_EXERCISE DIRECTIONS:_ A single number is required: how many lines below include the string "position".

[[ STORED DATA, beginning ]]

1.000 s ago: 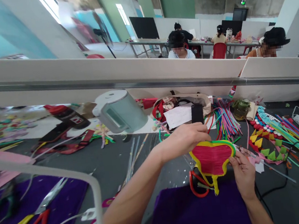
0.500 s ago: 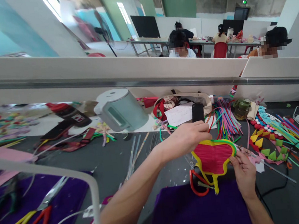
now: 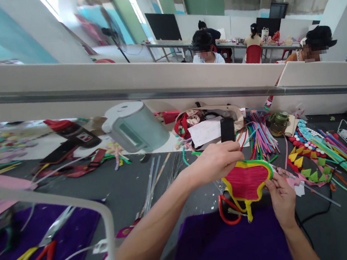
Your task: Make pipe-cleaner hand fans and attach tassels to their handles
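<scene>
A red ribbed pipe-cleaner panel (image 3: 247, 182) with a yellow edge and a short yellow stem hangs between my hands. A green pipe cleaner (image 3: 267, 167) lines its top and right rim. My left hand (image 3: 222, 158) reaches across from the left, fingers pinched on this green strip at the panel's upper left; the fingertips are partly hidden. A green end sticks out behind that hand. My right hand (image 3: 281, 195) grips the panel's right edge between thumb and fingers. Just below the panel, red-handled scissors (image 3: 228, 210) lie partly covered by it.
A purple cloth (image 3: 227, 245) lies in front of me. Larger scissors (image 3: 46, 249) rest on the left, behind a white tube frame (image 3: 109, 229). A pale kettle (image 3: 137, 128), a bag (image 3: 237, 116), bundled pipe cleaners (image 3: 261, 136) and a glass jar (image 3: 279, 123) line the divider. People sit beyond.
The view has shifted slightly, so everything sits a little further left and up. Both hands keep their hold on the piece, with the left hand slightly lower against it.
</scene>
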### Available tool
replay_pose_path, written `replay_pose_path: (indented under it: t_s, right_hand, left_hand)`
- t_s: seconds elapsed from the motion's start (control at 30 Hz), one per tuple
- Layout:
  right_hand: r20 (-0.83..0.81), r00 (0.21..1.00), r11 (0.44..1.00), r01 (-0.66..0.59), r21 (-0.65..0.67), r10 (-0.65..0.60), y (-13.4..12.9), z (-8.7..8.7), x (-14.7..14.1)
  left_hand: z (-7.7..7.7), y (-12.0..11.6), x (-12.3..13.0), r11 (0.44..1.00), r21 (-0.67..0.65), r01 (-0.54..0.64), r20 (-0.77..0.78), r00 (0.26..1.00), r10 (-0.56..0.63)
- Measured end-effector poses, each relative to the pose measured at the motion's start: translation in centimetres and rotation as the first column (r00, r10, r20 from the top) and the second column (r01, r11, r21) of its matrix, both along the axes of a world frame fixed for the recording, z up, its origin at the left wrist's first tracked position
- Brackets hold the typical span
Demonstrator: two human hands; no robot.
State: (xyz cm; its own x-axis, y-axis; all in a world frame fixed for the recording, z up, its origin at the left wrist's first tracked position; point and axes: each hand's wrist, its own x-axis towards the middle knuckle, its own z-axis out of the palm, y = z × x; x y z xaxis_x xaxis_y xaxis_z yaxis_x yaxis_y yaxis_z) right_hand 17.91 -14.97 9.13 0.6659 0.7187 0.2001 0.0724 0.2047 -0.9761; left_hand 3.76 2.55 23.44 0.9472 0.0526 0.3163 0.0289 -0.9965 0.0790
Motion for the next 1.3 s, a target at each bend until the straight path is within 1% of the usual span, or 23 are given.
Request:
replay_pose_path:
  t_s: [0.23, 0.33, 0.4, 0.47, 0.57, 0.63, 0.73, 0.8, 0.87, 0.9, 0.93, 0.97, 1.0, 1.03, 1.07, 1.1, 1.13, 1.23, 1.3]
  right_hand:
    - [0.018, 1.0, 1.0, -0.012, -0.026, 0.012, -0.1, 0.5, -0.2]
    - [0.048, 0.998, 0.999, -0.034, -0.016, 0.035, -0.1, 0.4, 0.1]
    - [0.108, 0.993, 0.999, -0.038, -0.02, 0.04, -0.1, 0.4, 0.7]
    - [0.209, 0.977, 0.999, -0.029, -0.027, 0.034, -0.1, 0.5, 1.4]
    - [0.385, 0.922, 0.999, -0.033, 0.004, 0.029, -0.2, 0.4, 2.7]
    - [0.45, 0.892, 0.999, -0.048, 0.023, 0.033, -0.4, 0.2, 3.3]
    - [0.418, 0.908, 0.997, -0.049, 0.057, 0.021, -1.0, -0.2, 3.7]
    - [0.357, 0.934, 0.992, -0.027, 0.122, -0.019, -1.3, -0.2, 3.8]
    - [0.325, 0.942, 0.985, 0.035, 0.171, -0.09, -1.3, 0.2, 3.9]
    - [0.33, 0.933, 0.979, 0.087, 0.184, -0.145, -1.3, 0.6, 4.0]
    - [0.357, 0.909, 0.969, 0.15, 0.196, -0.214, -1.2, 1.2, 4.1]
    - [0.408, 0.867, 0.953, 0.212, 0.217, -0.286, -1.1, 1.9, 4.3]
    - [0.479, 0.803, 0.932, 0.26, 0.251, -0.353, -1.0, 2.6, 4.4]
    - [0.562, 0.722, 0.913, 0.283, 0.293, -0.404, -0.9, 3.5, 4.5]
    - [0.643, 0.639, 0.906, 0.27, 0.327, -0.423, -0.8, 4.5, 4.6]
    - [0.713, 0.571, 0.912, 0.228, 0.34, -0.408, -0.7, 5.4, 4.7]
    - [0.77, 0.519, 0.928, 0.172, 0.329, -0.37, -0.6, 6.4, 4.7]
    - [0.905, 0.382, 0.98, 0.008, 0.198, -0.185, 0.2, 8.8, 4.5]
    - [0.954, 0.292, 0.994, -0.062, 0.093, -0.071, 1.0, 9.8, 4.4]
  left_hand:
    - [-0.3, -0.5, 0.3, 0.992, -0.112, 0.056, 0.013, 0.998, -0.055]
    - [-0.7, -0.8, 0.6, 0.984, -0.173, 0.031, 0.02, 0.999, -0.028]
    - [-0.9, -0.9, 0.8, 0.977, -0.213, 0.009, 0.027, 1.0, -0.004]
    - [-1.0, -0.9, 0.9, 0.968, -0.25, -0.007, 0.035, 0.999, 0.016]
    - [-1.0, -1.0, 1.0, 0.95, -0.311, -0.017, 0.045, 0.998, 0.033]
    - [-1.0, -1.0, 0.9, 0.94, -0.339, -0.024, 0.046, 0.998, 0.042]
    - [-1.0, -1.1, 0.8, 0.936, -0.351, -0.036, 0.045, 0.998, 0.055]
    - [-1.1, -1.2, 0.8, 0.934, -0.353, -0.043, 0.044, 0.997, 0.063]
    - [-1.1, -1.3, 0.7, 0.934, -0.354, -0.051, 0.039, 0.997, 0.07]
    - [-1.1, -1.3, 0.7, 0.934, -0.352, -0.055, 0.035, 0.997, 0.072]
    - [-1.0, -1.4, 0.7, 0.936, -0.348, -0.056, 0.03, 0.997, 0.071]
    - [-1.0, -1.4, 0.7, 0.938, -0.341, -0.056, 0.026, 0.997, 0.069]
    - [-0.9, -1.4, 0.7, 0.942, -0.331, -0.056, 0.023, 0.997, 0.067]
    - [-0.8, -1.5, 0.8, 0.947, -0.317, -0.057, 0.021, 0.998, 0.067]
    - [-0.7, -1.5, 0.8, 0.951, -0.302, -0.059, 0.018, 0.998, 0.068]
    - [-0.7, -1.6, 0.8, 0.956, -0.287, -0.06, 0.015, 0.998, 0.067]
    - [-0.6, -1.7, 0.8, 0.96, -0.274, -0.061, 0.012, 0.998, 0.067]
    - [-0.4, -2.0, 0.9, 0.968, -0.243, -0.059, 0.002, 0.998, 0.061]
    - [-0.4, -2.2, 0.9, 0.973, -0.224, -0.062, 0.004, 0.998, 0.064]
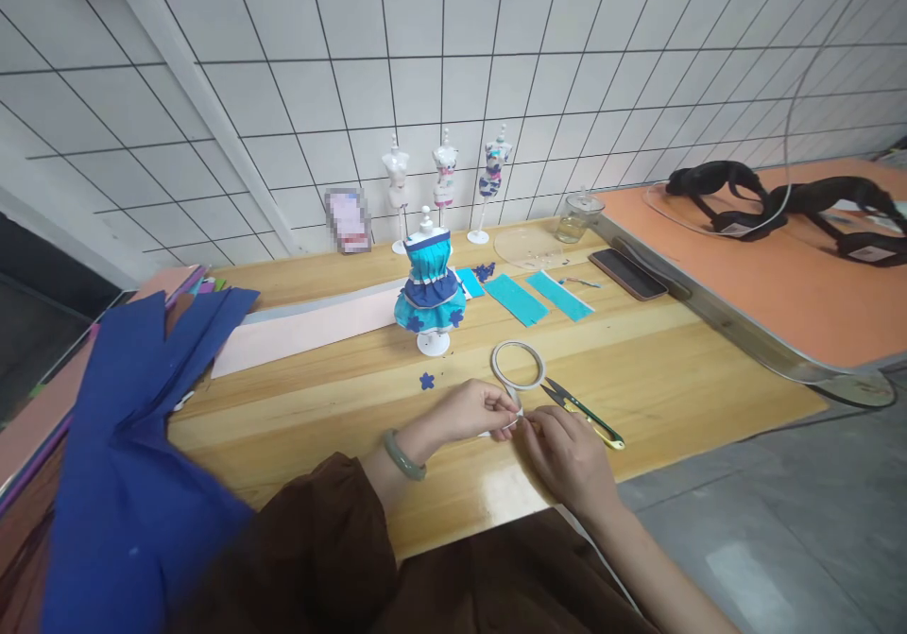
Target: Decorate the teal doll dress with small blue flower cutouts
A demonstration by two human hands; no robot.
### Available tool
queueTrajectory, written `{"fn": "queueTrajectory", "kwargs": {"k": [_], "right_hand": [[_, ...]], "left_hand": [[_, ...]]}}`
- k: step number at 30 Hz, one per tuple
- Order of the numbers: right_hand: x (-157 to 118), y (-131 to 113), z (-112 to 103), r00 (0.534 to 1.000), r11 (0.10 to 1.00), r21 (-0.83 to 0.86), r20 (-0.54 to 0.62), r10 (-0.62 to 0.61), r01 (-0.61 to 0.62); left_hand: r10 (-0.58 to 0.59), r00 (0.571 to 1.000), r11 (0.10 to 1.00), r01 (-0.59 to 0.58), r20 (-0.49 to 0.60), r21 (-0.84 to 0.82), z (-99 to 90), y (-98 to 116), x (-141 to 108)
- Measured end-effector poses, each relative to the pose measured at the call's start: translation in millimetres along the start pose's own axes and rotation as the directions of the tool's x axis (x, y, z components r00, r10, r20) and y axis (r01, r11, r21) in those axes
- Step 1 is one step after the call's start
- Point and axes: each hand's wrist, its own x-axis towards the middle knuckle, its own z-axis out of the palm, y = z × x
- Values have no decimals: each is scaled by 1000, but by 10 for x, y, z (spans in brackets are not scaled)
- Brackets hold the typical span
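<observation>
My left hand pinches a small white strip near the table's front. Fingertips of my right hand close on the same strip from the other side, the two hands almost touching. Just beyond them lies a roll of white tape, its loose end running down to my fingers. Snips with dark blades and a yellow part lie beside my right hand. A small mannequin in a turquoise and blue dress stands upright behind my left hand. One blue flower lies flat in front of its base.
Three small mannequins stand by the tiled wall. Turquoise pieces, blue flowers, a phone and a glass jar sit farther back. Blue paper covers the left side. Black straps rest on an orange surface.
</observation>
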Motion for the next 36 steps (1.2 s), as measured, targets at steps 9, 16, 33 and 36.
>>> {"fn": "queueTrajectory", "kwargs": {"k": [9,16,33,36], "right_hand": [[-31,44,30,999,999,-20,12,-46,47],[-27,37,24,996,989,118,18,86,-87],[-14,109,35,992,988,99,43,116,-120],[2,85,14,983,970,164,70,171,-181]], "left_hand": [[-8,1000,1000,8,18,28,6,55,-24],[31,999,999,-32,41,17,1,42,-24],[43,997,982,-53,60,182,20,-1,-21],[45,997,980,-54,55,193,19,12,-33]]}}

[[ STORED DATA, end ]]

_OUTPUT BELOW:_ 2